A 2017 report highlights the increasing importance of technology for small businesses. The report relates the findings from a study commissioned by Google and conducted by Deloitte, and demonstrates a correlation between growth and technological engagement.

The study divided participating small businesses into four group, ranging from the lowest to highest level of digital engagement. The “advanced” group, which encompasses 20 percent of businesses, “Utilize more sophisticated digital tools such as data analytics and mobile apps.” The growth of these companies, on average, outpaced counterparts with basic, intermediate and high levels of engagement.

Small businesses with advanced engagement, “Experienced revenue growth over the previous year that was nearly 4 times as high,” as other small businesses. These businesses also added personnel to their organization at a rate six times faster than other participating companies.

Small businesses with advanced technological engagement not only grew quicker than other business, but did so with greater efficiency. For example, advanced small businesses, “Earned 2 times as much revenue per employee,” than did other participating companies.
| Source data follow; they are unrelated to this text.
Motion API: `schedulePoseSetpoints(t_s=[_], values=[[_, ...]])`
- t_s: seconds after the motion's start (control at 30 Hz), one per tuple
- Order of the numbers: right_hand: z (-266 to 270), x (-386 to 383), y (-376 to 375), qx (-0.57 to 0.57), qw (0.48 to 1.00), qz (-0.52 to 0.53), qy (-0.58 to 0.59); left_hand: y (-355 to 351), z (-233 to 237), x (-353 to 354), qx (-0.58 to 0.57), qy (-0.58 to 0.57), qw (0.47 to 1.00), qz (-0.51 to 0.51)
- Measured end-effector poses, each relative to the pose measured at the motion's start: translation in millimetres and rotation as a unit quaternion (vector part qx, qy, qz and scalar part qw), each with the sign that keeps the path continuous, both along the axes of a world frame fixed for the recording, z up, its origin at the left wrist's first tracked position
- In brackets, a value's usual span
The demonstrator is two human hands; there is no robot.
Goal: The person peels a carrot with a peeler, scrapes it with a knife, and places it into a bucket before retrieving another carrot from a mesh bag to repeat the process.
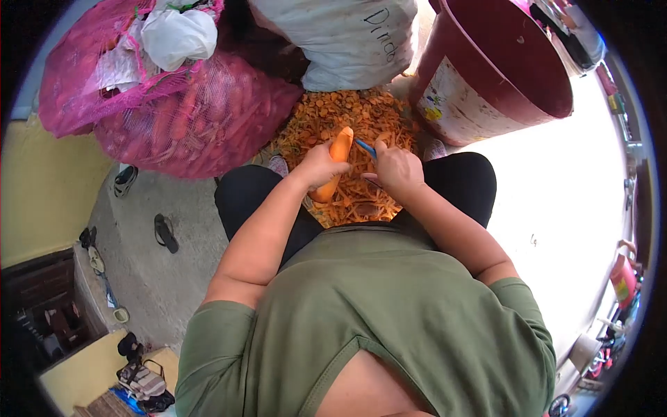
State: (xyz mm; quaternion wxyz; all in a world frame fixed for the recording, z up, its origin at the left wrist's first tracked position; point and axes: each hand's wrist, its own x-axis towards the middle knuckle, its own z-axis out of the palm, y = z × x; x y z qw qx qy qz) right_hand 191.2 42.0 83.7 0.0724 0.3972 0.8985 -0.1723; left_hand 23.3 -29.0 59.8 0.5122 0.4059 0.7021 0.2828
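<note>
My left hand is wrapped round a large orange carrot, which points up and away from me. Close by on the right, my right hand is closed on a blue-handled tool; the tool's working end is too small to make out. A small gap separates the tool from the carrot. Beneath both hands, between my knees, lies a heap of orange peelings and cut carrot pieces.
Pink mesh sacks full of carrots stand at the upper left. A white sack with handwriting stands behind the heap, and a large dark red bucket at the upper right. A black slipper lies on the concrete floor.
</note>
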Motion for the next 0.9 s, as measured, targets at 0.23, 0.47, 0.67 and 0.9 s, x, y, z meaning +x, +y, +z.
schedulePoseSetpoints(t_s=[0.23, 0.47, 0.67, 0.9], values=[[-19, -1, -3, 0.015, 1.000, 0.010, 0.000, -6, -28, -3, -0.026, 0.025, 0.999, -0.002], [-42, -13, 10, -0.041, 0.998, 0.012, -0.042, 3, -52, -10, -0.037, 0.128, 0.991, -0.017], [-89, -3, 33, -0.131, 0.978, -0.041, -0.159, 18, -24, -12, 0.084, 0.183, 0.978, 0.049], [-128, -25, 45, -0.291, 0.952, 0.027, -0.093, 37, -39, -18, 0.219, -0.301, 0.879, 0.298]])
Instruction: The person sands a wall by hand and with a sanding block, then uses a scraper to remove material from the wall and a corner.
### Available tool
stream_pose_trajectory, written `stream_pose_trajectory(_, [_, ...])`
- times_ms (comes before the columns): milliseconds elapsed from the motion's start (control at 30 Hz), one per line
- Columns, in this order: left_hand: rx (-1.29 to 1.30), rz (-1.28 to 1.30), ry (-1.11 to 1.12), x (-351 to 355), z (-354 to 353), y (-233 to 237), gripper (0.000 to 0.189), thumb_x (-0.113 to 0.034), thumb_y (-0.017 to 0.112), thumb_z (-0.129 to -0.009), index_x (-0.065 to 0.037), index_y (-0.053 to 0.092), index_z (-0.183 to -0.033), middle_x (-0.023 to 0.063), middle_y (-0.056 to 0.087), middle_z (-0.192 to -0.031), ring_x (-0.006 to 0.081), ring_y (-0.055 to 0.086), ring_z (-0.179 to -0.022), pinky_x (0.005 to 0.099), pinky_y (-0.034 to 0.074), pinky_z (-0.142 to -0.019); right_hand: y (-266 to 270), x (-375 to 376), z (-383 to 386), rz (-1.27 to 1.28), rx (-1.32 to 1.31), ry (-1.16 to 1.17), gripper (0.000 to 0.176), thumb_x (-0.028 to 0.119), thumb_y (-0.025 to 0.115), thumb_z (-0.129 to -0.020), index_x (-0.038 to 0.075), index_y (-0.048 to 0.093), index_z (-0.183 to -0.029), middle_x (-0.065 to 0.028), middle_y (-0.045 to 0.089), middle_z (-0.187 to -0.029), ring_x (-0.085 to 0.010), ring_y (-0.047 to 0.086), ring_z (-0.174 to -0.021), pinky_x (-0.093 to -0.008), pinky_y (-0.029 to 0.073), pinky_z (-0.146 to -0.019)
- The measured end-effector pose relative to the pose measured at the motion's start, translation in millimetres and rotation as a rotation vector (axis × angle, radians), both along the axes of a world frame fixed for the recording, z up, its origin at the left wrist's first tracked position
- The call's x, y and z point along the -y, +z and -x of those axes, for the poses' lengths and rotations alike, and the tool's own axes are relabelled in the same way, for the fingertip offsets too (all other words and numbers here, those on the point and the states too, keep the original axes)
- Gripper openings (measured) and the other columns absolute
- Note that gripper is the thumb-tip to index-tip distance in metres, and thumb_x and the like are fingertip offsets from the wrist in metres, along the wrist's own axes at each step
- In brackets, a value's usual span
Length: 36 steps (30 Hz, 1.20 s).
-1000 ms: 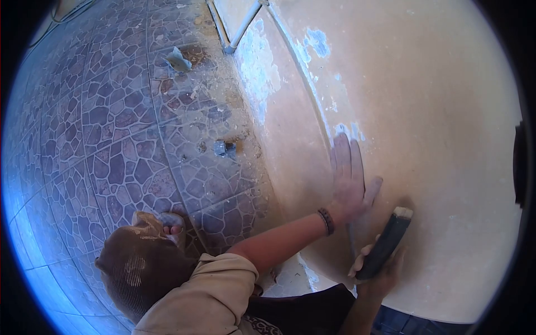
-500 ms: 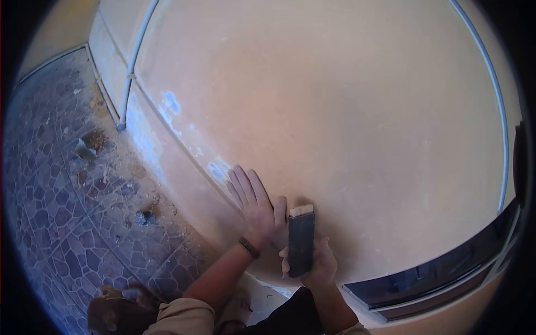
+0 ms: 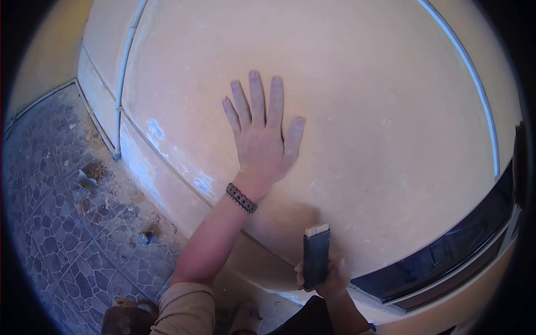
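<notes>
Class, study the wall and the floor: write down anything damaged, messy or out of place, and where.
Pale blue patches mar the wall low on its left, where the tan coat looks worn off. Dust and scraps litter the tiled floor along the wall's foot. Nothing else stands out.

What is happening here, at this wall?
A person lays the left hand flat on a beige wall, fingers spread; a bracelet sits on that wrist. Lower down, the right hand grips a dark block with a pale top end, held upright close to the wall; whether it touches cannot be told. Bluish patches show on the wall at the left, and dust and chips lie on the tiled floor below.
</notes>
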State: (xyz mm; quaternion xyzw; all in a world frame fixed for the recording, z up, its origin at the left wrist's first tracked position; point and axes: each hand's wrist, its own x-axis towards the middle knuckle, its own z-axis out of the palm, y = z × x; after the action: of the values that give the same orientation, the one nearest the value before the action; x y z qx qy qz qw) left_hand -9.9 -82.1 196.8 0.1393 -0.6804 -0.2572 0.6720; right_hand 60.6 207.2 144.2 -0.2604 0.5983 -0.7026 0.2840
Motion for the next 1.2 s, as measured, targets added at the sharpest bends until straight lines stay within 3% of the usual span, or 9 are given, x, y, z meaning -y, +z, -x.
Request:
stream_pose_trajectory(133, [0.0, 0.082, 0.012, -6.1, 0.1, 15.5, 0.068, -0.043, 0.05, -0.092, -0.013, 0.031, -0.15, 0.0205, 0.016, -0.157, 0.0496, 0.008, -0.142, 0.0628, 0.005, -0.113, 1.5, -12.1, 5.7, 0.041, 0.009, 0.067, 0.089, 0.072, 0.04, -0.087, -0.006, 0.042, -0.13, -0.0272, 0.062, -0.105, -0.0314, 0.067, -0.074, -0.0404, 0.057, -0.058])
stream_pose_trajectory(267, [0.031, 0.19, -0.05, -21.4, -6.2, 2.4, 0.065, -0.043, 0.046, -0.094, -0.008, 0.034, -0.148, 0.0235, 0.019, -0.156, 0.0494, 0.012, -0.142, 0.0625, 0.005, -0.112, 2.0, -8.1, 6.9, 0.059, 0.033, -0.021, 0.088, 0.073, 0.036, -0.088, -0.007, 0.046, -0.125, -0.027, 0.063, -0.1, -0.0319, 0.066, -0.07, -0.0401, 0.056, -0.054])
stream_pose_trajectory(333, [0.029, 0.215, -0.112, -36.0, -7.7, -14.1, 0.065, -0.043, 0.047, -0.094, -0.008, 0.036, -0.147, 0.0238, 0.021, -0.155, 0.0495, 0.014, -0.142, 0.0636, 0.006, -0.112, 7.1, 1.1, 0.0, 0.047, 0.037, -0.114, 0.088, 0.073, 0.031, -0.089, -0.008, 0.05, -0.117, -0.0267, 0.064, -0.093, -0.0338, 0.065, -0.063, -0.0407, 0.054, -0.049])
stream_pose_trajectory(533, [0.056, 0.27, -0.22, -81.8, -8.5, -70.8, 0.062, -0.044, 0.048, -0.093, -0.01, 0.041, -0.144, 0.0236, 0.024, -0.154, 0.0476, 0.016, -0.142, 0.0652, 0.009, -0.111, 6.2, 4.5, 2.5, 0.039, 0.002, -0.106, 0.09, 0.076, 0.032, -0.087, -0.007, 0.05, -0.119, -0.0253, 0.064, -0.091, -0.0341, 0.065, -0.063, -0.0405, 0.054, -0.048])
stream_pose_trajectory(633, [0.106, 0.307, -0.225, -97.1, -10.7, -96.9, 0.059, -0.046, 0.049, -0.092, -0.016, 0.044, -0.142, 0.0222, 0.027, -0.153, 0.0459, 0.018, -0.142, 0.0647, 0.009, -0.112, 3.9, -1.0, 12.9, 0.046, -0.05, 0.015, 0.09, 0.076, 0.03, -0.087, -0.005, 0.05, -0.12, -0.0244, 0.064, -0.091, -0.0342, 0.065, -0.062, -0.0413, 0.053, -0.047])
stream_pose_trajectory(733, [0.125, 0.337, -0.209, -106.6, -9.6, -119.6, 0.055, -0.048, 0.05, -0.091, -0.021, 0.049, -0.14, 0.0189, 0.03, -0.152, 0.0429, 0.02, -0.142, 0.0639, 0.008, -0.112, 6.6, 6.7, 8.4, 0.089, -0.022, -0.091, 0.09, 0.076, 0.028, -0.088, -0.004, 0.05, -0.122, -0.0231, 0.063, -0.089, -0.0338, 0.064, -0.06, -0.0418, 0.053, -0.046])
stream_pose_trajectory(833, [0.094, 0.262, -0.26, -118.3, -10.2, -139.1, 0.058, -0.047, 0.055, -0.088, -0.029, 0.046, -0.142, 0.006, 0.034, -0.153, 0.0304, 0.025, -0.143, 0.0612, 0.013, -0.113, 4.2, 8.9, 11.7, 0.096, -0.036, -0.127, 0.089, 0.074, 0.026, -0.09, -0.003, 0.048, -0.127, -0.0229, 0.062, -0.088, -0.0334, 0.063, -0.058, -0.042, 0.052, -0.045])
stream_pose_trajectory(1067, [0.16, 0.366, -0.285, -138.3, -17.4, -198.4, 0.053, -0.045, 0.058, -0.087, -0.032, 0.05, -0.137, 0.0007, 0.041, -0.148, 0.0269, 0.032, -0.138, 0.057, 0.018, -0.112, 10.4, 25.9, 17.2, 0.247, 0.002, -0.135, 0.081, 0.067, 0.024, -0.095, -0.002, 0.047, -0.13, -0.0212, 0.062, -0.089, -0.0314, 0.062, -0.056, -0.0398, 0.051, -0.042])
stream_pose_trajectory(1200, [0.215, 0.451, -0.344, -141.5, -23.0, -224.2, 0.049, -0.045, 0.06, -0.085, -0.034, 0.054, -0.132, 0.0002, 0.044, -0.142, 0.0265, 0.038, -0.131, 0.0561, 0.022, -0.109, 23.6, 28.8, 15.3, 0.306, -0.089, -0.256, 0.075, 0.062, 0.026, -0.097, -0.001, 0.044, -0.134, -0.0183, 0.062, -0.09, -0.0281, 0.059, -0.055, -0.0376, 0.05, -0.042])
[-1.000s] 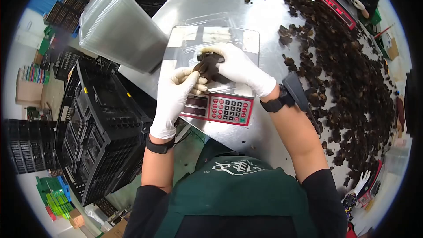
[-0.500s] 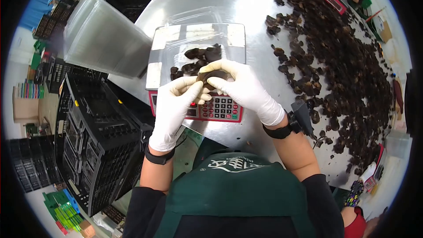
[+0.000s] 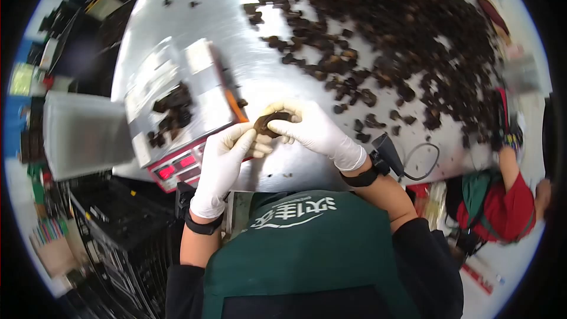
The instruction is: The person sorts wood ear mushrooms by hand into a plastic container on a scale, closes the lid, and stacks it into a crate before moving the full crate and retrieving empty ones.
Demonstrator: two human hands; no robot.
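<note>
My left hand and my right hand, both in white gloves, meet over the table near its front edge. Between their fingertips they pinch one dark brown mushroom-like piece. Left of them is a scale with a red front and lit red digits. On its platform a clear plastic container holds several dark pieces. A large heap of similar dark pieces spreads across the metal table to the upper right.
A stack of clear plastic containers stands left of the scale. Black crates are at the lower left. At the right, a person in red is beside the table. A thin dark cable loops near my right wrist.
The view has turned to the right, so the scale and container stack appear further left and more of the heap shows. Both hands still hold the dark piece, now just right of the scale.
</note>
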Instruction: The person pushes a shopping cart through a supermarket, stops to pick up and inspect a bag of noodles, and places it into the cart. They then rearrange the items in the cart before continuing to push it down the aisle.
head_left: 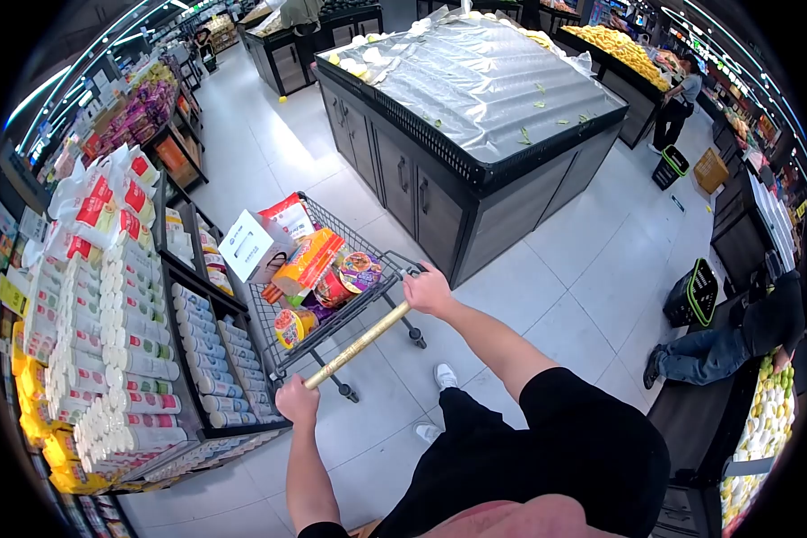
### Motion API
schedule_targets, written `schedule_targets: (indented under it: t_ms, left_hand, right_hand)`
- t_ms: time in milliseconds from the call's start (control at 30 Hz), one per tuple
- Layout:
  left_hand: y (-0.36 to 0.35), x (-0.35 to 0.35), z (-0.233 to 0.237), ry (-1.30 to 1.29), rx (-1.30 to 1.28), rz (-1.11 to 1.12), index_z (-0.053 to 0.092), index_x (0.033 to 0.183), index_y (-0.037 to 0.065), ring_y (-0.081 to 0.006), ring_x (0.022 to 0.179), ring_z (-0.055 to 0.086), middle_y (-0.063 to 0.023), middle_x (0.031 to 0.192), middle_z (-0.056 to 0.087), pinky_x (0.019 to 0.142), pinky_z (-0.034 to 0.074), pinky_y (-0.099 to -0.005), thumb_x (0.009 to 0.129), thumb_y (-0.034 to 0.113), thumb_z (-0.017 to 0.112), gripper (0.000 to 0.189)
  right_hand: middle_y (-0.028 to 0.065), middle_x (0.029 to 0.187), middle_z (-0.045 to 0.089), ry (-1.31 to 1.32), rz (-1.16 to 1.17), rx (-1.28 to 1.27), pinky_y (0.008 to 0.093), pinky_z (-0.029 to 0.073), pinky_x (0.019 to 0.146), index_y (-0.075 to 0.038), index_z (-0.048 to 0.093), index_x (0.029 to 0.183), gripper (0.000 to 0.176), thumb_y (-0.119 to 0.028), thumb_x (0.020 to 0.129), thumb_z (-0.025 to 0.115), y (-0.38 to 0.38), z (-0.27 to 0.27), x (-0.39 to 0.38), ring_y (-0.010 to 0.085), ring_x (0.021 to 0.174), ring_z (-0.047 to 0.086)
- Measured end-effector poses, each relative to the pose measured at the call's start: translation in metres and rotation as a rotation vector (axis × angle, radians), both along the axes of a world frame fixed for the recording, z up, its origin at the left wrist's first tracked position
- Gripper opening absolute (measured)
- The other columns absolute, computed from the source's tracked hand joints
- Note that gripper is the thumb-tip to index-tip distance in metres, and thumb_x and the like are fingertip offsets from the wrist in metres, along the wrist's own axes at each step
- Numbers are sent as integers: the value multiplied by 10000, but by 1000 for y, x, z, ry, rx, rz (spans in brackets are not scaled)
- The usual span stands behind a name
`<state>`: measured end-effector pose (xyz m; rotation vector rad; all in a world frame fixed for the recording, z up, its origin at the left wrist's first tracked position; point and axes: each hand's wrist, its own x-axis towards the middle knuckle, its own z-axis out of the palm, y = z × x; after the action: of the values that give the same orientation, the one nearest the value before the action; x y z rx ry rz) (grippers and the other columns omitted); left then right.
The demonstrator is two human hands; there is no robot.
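Observation:
Both my hands grip the gold-coloured handle (359,345) of a shopping cart. My left hand (297,401) is closed round its left end, close to the shelf of white canisters. On the right end, my right hand (429,290) is wrapped round the bar. Inside the wire cart (354,316) lie a white box (249,244), a red-and-white bag (289,215), an orange packet (310,262), a purple-lidded instant noodle tub (360,271) and a yellow tub (293,327). Some goods beneath them are partly hidden.
Stacked white canisters (139,359) stand on a shelf along the left. Ahead is a large dark display stand (466,99) covered with clear film. At right, a person in jeans (713,351) stands by a black basket (692,294). Another person (677,103) is farther back near a second basket (670,168).

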<state>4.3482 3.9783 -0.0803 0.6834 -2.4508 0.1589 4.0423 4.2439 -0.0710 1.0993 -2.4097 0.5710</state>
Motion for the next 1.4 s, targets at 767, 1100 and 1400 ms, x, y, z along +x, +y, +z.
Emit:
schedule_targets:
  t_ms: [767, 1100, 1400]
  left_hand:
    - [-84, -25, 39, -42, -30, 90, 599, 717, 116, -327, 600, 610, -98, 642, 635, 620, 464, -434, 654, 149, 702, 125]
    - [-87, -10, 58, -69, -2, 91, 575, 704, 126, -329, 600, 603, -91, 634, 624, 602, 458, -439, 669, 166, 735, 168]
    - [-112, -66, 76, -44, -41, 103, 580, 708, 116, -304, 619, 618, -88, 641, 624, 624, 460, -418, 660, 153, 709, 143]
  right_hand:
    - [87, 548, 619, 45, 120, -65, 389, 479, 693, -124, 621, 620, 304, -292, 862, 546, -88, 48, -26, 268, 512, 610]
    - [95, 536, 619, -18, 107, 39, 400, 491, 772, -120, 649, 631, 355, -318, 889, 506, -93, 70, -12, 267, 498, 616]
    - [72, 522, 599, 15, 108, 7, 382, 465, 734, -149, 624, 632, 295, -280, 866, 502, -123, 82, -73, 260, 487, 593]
These findings demonstrate the value that technological assets, like data analytics tools such as ERPs, have on small businesses. Such tools not only save time, but also improve the overall capabilities of employees within an organization. “The analysis found that businesses with increased digital engagement also have higher levels of...innovation and inquiries across the sales funnel.”

For some business, utilizing technologies that spur growth remains a challenge, due to the initial acquisition costs. However, the demonstrated value of digital technology shows it to be an investment worthy of high prioritization. With benefits ranging from growth, to revenue to efficiency, advanced engagement with technologies is rapidly becoming a necessity for small businesses hoping to become major market players.